Regex Tutorial with Examples

This tutorial covers various concepts of regular expression (regex) with hands-on examples. It also includes usage of regex using various tools such as R and Python.

Introduction

regex is an acronym for 'Regular Expression'. It is mainly used in extracting sub-string from string by searching a specific search pattern. The search pattern is defined by regular expression.

The search pattern can be finding a single letter, a fixed string or a complex pattern which consists of numeric, punctuation and character values.

Regular expressions can be used to search and replace text.

Regex Made Easy

Uses of Regular expression

There are several use-cases of regular expression in real-world.
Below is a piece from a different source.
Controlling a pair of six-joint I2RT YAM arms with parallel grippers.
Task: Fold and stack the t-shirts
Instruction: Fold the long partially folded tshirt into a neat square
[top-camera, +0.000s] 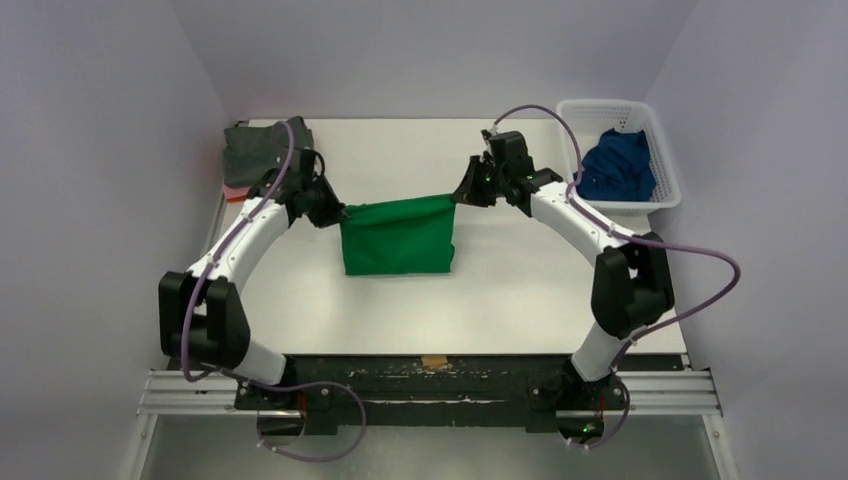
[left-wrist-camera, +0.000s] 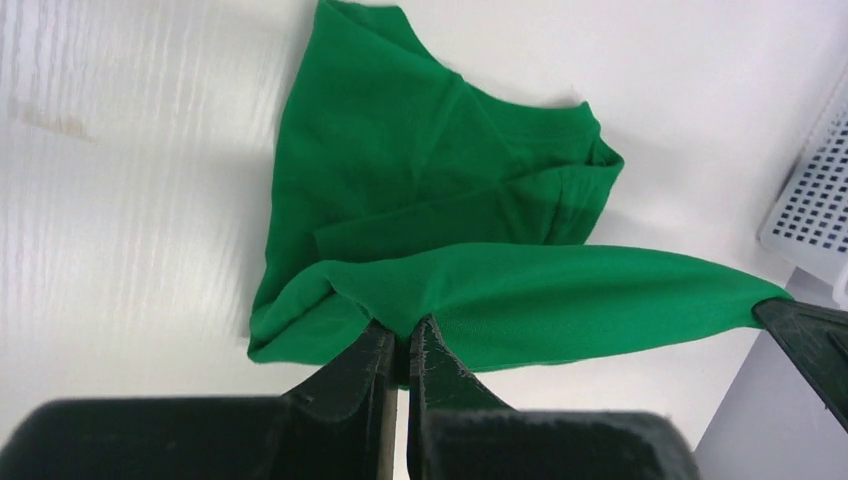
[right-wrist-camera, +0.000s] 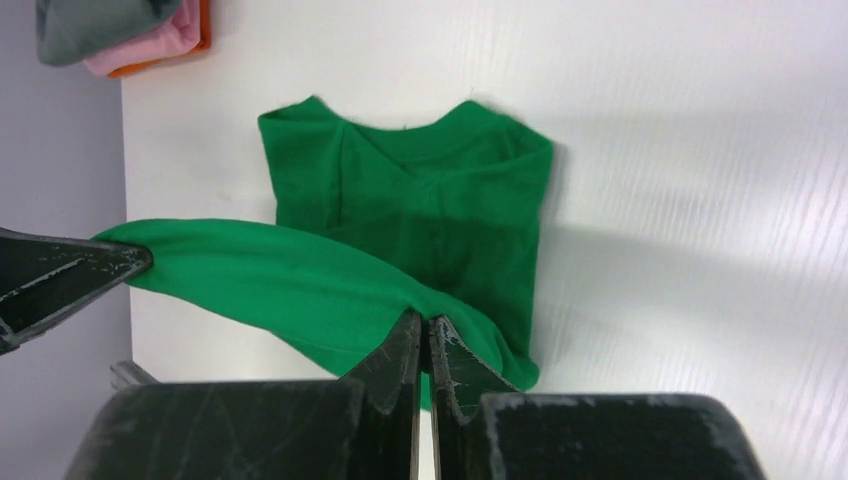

Some of them are as follows -

Fetch email addresses mentioned in the long paragraph
Validate 10-digit phone number, Social Security Number and email address
Extract text from HTML or XML code
Rename multiple files at a single run
Remove punctuation specified in the text
Web scraping : Searching specific content from all the web pages that contain a specific string
Replace complex pattern with blank or specific character

Lets start with the basics

1. Anchor and Word Boundaries

Symbol	Description
^	Beginning of line
$	End of line
\b	Whole word

Examples

1. ^abc matches the string that begins with abc in text 'abcd'
Test it yourself!

2. ^the matches the string that starts with the in text 'the beginning'
Test it yourself!

3. done$ matches the string that ends with done in text 'I am done'
Test it yourself!

4. \ban\b matches the whole word an in text 'Elephant an animal'
\ban\b does not match an from Elephant and animal as it only perform the whole word searching.
Test it yourself!

2. OR Condition

OR condition can be defined by symbols | or [ ]. See the examples below.

1. the[m|n] matches strings them or then in text 'them then there theme'
Test it yourself!

2. the[mn] is equivalent to the[m|n]
Test it yourself!

3. \bthe[mn]\b matches the complete them or then in text 'them then there theme'
Test it yourself!

3. Case Insensitive

Search patterns mentioned in all of the above examples are case-sensitive. To make it case insensitive, we have to use the expression (?i)

1. (?i)abc matches both abc and ABC in text 'abc ABC'
Test it yourself!

2. (?i)a[bd]a performs insensitive match 'a' followed by either b or d and then a in text 'abc ABA Ada'
Test it yourself!

4. Quantifiers

It talks about quantity of element(s). In simple words, it means how often a particular regex element can occur.

Expression	Description
*	Item occurs zero or more times
+	Item occurs one or more times
?	Item occurs zero or one time
{A}	Item occurs A number of times
{A,B}	Item occurs between A and B times
.	Any character
.*	Matches zero or more of any character

1. def* matches strings that contains de then followed by f zero or more times. Example - dedefdeff defff
Test it yourself!

2. def+ matches strings having de then followed by f at least 1 time. Example - def deff defff
Test it yourself!

3. \bdef?\b matches strings having exact match of whole de then followed by f zero or one time. Example - de def
Test it yourself!

4. \bdef{2}\b matches strings having exact match of de then followed by f exactly two times. Example - deff
Test it yourself!

5. \bdef{2,}\b matches strings having exact match of de then followed by f two or more times. Example - deff defff
Test it yourself!

6. \bdef{3,4}\b matches strings having exact match of de then followed by f either 3 or 4 times. Example - deff defff
Test it yourself!

7. a.* matches all characters after a
Test it yourself!

5. Create Grouping

By using regular expression inside ( ), you can create a group which would let you apply OR condition to portion of regex or you can put in quantifier to the entire group.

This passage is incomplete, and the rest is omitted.